Eine geschlechtsspezifische Verzerrung war bei den von Lehrkräften vergebenen Noten in allen Fächern mit Ausnahme von Chemie offensichtlich. Mädchen waren in Deutsch, Mathematik und Biologie im Vorteil, während Jungen in Physik besser abschnitten. Ein höherer BMI ging in jedem Fach mit deutlich schlechterer Benotung der Lehrkräfte einher, während Jugendliche mit höherem elterlichen SES bessere Noten erhielten. Schülerinnen und Schüler, die einer ethnischen Minderheit angehören, erhielten in allen Fächern außer Biologie schlechtere Noten. Diese Benachteiligungen verstärkten sich sogar: So erhielt etwa ein Junge mit einem hohen BMI aus einem Elternhaus mit niedrigem Sozialstatus, der nicht in Deutschland geboren wurde, meist schlechtere Noten als ein Mädchen mit niedrigem BMI aus einem Elternhaus mit höherem Sozialstatus, das in Deutschland zur Welt kam – und zwar unabhängig von den tatsächlichen Fähigkeiten.

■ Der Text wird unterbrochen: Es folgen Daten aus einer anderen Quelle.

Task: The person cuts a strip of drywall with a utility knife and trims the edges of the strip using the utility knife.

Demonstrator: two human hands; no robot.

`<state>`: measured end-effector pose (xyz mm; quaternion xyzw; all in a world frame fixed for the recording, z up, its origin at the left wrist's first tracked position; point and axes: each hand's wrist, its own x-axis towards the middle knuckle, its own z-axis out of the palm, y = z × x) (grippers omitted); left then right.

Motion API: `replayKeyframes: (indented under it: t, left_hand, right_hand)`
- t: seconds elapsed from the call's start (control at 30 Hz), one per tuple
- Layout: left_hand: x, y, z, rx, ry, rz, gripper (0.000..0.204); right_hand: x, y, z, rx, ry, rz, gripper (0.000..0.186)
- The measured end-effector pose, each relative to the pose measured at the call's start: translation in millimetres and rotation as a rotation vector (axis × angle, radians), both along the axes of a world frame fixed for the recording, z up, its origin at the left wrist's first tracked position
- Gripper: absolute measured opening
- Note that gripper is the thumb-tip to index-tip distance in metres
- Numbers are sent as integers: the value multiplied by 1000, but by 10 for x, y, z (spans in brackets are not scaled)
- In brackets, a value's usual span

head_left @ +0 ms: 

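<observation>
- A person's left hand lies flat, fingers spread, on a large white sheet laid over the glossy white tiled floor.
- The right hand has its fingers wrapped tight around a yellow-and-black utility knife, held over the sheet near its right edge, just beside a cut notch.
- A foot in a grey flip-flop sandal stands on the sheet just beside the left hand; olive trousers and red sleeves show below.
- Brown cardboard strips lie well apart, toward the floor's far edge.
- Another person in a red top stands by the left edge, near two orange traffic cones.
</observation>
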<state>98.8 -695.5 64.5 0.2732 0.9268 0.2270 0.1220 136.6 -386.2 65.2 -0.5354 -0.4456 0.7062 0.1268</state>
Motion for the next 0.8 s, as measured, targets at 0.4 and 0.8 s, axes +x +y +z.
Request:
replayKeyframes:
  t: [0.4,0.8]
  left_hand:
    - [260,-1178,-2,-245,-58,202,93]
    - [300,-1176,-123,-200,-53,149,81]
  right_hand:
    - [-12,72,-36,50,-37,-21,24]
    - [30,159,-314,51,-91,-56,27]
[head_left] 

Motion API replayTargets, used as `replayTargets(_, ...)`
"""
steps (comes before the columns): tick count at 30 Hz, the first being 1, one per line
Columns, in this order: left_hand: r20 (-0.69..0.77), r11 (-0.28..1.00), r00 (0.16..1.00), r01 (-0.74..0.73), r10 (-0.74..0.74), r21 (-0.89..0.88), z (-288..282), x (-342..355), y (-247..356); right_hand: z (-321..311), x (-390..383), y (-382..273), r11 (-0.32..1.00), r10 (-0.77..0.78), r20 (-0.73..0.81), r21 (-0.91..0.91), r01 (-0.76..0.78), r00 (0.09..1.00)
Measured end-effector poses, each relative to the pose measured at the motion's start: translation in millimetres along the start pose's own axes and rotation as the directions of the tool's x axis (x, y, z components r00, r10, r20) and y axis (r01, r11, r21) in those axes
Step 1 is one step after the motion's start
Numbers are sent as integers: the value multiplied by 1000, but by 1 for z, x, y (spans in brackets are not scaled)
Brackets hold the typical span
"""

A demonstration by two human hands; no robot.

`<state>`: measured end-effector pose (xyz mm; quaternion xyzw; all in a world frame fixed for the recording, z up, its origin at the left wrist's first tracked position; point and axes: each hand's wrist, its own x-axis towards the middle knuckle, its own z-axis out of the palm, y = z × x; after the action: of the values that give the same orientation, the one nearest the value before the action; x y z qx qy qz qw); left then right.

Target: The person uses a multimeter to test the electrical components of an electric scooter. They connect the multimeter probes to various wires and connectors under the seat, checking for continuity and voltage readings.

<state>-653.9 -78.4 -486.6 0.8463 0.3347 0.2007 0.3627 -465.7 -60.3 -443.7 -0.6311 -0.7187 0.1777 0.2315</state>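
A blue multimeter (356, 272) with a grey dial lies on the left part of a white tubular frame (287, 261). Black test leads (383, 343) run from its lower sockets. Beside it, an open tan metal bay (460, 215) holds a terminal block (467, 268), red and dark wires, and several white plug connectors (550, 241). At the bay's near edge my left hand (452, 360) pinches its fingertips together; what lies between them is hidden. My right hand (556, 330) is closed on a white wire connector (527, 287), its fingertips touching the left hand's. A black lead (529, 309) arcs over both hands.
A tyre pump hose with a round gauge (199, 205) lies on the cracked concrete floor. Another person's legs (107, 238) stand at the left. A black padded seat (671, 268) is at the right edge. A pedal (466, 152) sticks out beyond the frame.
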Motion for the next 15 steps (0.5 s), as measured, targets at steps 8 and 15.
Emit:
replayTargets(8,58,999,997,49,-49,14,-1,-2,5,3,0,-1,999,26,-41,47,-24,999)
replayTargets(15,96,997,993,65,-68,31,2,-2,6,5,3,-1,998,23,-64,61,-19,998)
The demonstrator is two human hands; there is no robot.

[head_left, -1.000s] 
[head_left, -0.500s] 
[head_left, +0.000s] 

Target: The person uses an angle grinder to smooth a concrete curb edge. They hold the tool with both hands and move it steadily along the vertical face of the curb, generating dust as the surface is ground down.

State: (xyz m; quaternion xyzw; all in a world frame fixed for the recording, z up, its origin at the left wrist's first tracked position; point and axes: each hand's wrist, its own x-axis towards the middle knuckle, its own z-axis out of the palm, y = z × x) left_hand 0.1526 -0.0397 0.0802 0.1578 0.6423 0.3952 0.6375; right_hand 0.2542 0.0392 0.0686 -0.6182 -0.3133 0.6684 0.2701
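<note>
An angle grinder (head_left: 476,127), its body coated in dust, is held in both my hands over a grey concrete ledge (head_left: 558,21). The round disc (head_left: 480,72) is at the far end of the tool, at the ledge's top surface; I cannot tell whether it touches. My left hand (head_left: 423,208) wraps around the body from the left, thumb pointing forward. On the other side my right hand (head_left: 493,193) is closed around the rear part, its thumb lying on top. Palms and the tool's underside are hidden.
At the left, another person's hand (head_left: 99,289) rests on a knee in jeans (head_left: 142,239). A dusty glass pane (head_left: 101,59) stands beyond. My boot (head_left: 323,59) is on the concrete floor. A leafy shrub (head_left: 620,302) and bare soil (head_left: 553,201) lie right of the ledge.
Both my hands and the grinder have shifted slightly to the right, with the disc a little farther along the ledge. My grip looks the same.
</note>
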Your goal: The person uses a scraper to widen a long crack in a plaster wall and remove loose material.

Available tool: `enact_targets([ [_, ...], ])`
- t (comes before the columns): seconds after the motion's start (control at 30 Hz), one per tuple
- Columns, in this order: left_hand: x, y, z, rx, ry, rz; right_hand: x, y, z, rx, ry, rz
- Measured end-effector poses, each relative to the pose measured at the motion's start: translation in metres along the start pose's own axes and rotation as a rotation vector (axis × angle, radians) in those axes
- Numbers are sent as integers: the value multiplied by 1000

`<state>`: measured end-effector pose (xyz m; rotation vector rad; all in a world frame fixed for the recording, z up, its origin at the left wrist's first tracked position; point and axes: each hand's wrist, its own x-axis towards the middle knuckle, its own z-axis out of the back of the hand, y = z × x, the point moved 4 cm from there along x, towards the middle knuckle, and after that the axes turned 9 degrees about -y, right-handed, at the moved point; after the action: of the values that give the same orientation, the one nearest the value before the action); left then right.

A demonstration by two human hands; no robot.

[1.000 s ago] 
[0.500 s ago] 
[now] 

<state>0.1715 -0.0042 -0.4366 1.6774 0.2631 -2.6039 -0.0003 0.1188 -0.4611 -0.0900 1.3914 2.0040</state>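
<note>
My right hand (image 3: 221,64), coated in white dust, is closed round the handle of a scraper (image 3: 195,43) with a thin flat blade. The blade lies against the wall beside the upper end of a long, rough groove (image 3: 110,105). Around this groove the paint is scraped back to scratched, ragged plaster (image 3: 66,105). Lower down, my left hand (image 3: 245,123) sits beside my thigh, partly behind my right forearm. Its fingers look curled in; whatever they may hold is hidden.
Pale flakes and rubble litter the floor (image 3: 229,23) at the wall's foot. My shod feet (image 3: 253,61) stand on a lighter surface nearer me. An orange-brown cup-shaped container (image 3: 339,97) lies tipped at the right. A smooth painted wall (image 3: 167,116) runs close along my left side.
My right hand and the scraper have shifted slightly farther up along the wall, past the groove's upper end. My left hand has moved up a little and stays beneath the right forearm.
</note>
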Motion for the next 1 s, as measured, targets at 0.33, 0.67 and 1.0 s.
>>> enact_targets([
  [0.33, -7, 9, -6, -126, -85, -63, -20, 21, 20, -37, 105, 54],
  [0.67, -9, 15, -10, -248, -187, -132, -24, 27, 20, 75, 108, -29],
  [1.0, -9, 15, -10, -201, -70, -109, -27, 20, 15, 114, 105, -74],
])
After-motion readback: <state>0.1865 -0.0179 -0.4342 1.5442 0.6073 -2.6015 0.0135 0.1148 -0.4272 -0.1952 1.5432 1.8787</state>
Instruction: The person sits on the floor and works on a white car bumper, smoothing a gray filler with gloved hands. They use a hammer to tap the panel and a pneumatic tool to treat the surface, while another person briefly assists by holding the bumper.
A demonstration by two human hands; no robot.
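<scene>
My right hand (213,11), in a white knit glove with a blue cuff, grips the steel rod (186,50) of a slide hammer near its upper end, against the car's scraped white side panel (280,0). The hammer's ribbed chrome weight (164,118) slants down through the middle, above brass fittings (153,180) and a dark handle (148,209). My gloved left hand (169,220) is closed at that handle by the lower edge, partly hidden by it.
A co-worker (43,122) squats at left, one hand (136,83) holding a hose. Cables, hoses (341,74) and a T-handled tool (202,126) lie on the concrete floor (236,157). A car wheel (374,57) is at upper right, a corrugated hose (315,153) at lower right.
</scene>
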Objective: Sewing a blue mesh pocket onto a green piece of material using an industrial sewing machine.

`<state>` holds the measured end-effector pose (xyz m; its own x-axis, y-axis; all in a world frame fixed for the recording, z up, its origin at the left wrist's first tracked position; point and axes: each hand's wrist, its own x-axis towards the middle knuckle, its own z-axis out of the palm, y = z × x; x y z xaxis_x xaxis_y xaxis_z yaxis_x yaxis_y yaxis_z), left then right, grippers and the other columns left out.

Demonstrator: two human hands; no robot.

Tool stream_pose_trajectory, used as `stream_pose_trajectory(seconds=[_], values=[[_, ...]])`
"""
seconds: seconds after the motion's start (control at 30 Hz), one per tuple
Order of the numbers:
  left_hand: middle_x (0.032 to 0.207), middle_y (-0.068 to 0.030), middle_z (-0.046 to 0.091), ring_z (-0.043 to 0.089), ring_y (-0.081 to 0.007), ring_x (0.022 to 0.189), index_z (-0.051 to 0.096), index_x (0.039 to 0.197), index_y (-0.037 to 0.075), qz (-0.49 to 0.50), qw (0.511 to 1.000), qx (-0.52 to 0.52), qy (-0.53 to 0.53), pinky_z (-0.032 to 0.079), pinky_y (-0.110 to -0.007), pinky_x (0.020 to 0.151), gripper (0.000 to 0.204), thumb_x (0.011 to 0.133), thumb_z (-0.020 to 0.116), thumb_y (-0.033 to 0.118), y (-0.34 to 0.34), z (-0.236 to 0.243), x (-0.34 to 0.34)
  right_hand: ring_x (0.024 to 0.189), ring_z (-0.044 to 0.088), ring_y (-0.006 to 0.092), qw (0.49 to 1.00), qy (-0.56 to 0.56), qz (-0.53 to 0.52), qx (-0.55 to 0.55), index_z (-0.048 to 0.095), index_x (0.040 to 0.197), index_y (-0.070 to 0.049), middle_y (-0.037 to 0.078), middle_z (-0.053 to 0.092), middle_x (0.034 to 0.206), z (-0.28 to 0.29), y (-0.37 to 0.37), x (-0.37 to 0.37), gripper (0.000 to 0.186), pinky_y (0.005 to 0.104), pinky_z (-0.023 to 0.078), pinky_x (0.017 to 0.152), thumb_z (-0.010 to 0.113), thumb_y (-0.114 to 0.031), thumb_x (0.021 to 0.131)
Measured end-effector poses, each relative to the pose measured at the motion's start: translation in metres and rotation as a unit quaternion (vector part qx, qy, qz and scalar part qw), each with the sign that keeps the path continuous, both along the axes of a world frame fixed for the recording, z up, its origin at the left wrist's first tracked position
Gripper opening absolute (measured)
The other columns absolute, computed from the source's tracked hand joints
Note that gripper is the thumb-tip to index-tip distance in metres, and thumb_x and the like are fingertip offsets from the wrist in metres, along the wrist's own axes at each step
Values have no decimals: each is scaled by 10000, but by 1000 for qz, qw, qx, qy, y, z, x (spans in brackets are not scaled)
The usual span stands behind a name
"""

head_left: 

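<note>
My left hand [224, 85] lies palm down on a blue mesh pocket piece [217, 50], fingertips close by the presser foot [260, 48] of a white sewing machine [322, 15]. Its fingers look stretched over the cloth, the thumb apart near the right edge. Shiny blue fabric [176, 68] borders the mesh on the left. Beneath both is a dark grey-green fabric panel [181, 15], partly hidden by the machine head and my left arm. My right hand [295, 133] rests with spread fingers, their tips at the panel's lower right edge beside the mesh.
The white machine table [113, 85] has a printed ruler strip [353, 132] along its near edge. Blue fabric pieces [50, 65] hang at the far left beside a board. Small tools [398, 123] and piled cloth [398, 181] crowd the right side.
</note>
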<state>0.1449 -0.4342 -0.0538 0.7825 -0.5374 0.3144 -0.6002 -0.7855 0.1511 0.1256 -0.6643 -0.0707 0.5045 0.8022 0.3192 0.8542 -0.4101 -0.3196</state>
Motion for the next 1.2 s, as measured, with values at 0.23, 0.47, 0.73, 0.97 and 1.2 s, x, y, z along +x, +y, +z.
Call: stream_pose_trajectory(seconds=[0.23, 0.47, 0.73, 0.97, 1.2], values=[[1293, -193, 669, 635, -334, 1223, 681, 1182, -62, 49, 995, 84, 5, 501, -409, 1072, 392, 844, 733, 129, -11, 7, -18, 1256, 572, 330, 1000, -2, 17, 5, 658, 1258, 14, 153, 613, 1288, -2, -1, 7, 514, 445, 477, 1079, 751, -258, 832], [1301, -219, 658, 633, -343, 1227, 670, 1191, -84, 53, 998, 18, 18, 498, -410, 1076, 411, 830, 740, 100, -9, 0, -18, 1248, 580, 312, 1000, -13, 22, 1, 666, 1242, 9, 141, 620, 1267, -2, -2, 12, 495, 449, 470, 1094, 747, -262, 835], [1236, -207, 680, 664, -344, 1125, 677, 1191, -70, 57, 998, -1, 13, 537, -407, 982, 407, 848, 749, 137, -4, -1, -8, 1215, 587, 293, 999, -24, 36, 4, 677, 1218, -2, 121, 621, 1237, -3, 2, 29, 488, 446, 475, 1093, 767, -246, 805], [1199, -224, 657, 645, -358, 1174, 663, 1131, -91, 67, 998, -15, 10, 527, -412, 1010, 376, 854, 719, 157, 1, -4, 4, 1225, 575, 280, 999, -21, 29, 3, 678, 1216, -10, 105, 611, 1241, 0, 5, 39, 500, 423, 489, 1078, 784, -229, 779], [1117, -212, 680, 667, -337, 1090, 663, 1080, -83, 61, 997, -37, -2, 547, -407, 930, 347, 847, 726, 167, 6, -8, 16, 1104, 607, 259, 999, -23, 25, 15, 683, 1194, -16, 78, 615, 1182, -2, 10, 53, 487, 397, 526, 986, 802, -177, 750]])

Die Ergebnisse können zwar nicht die Mechanismen hinter dieser Benachteiligung bestimmter Gruppen aufzeigen, sie deuten aber darauf hin, dass die Verzerrung bei der Benotung in Deutschland weit verbreitet ist. Die Forscher empfehlen, dass sich weitere Studien darauf konzentrieren sollten, warum bestimmte Schülerinnen und Schüler schlechtere Noten erhalten und wie solche Verzerrungen im Klassenzimmer behoben werden könnten.